While MI5 loves to pretend that the far-right is the biggest terror threat in Britain, that is a blatant lie. Of the 43,000 terror suspects on MI5’s watchlist, 90% are jihadis. As we are so often told, 80% of terrorists are home-grown, but just to be on the safe side our government is importing them en masse—in case we have to stockpile them in the event of another lockdown. No matter how many times ISIS confirm they were sending Channel migrants as fake refugees, the Royal Navy continues to chaperone these undocumented migrant dinghies into our waters—over 20,000 this year. How many of those do you need to be bad guys?
Perhaps the most frightening statistic is that two-thirds of British Muslims would not tip off the authorities if they suspected someone of terrorism—which means we have not so much a fifth column, but a fifth colosseum.
Problem three: funding. The British taxpayer is an amenable chap, but even he has limits. There are an estimated 1.3 million illegals in Britain, and the thousands washing up on the Kent coast weekly are putting an ever-increasing strain on services.
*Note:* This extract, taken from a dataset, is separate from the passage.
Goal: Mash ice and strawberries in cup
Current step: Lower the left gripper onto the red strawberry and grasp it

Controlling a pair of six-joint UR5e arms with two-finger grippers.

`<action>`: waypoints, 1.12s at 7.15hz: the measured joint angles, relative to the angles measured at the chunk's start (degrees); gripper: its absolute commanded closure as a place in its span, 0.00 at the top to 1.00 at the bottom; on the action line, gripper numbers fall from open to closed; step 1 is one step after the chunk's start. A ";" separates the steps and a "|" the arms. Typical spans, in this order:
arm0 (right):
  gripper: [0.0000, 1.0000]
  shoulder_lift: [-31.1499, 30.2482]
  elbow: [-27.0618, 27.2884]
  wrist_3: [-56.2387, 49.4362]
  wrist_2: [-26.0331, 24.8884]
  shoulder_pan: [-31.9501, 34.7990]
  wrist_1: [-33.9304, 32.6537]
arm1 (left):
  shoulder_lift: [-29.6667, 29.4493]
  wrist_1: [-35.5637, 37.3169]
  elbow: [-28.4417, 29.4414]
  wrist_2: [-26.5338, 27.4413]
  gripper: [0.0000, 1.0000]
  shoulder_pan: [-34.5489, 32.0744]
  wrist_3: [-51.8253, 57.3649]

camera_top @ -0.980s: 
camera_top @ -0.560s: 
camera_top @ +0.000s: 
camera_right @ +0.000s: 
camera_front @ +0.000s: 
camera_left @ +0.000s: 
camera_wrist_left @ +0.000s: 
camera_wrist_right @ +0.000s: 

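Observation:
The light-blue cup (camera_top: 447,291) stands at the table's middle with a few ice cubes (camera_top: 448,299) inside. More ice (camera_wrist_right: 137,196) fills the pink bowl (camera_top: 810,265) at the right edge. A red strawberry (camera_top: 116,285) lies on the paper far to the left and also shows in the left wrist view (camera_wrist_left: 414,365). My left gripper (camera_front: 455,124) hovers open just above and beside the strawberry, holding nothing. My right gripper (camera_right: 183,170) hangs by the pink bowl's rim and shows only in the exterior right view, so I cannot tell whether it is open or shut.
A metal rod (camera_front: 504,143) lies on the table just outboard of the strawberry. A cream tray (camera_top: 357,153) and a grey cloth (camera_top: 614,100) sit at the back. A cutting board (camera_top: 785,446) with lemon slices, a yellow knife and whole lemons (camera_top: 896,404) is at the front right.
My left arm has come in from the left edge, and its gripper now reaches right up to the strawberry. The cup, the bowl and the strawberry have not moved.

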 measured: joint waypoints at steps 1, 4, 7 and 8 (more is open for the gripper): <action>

What about the cancer patient who can’t get a GP appointment, the single mother whose children don’t have a school place, and the homeless veteran who can’t get a council house?
With the national debt standing at a staggering £2Tn, it’s time to get spending under control. It’s true that the Foreign Aid budget has been ‘slashed’ from £15Bn to a mere £11Bn, but when the largest recipient of that is Pakistan, whereof three out of four terror plots in the UK boast their roots, what exactly are we getting in exchange? Along with the never-ending bribes to the French border force to actually do their jobs, Joe Public does not need to fund both ends of his own destruction, and it’s about time we stopped.
The bare minimum a serious conservative government would need to do in order to address this, is as follows. Close down the madrassas, the extremist mosques, and the sharia courts, where Muslim women have fewer rights than women in Islamic countries. Furthermore, it must be a requirement of citizenship that Muslims learn English.
All serious foreign criminals should be deported immediately, with the UK leaving the ECHR if necessary. British nationals on the terror watch-list should be kept under house arrest—the government just locked the entire nation down for two years, so we’re talking about chicken feed.
Every single illegal migrant dinghy which attempts the Channel crossing should be immediately towed back to France. Let them keep tabs on their best undesirables and give us our £100M protection money back. If we’re going to have the conversation about Islam, let’s have that one.
Of course, nothing will happen. For all the bluster and promises from Tory HQ, none have the stomach for it. Which means, until there is a sea change in Britain, and the West more broadly, the next attack is a matter of when, not if.
Despite the grim picture this no doubt paints, there is some comfort in Salman’s speedy and good-humoured recovery. There is also a nice irony in the fact that the assassination attempt has dramatically increased his book sales, thereby ensuring many more will now read the Satanic Verses than would otherwise have done. Perhaps Hadi Matar can have that etched on his gravestone: Sir Salman Rushdie publicist of the year, 2022—the only remarkable thing he’s likely to achieve in his miserable life.